Content Marketing
What to Do When Great Content Falls Short of Your Content Goals

What to Do When Great Content Falls Short of Your Content Goals

May 14, 2018
5 min read

There’s a lot of pressure on your content to perform. After all, brands who get content marketing right are known to get 7.8 times the website traffic of those who haven’t yet cracked the content nut. And, for every dollar spent, a content strategy generates three times as many leads as traditional marketing can.

But, what do you do when your killer content isn’t killing it?

If you created something, but it didn’t meet your goals, don’t panic. Every powerful content marketing strategy was built upon plenty of fallen soldiers – epic blog posts that no one read, high-tech marketing videos that never wowed, dynamic white papers filled with game-changing research that a whopping four people downloaded – in six months.

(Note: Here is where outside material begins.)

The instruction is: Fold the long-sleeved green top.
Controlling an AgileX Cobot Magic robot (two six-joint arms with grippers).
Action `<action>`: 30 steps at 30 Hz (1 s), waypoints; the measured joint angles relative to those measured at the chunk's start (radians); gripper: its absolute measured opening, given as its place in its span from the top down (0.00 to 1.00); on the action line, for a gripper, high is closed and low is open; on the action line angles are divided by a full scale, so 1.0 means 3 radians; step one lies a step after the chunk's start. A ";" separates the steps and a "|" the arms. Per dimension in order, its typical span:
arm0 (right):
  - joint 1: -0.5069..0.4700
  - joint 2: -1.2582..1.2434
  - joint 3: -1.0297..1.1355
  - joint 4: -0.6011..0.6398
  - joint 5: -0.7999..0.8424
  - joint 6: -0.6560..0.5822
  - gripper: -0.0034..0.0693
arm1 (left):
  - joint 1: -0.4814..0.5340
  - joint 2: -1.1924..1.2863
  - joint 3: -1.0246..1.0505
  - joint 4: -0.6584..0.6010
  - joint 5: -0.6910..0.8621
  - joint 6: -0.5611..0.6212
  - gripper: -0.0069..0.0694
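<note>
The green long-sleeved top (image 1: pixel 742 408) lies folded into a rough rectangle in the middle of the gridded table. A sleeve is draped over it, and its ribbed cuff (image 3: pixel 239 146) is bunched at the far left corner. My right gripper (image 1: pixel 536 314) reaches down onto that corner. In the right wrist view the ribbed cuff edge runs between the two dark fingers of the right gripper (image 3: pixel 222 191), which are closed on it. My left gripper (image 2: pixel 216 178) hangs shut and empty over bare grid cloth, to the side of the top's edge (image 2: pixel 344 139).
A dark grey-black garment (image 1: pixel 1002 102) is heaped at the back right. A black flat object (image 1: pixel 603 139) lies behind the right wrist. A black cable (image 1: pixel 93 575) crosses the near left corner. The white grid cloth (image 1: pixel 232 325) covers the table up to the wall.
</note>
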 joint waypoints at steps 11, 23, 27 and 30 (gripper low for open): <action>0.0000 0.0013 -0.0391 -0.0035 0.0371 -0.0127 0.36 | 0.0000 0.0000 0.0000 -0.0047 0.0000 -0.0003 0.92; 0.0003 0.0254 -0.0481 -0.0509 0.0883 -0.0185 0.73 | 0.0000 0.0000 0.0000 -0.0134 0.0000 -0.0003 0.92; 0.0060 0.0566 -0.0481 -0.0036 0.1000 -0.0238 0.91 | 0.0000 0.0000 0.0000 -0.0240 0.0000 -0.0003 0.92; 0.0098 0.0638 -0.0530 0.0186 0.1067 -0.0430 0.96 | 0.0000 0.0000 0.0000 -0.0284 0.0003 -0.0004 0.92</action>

Even if your marketing team has had a lot of success in the past with your content, it’s not always going to hit the mark.

That doesn’t mean a failed piece or two, or an entire campaign, doesn’t have value. In fact, failed content can be invaluable when you use it as a source of insight. Call it a red flag. A warning. A symptom of catastrophe waiting to happen.

When you aren’t achieving your content goals and your carefully crafted content is at fault, you know you’ve got a problem with your strategy.

It could be something your team is doing – poor timing, your buyer personas are off; your CTAs are a turn-off. Or, something you are not properly reacting to, like a change in customer expectations, new competition or even a Google algorithm update.

Whatever the problem is, you can turn your content problem into your content marketing solution. Use it to unearth the underlying issue and find a way to evolve your content marketing strategy, so it is better than ever.

Here are the problem-solving questions you should be raising to figure out what’s wrong and how to fix it.

Did You Change Something in Your Content Delivery?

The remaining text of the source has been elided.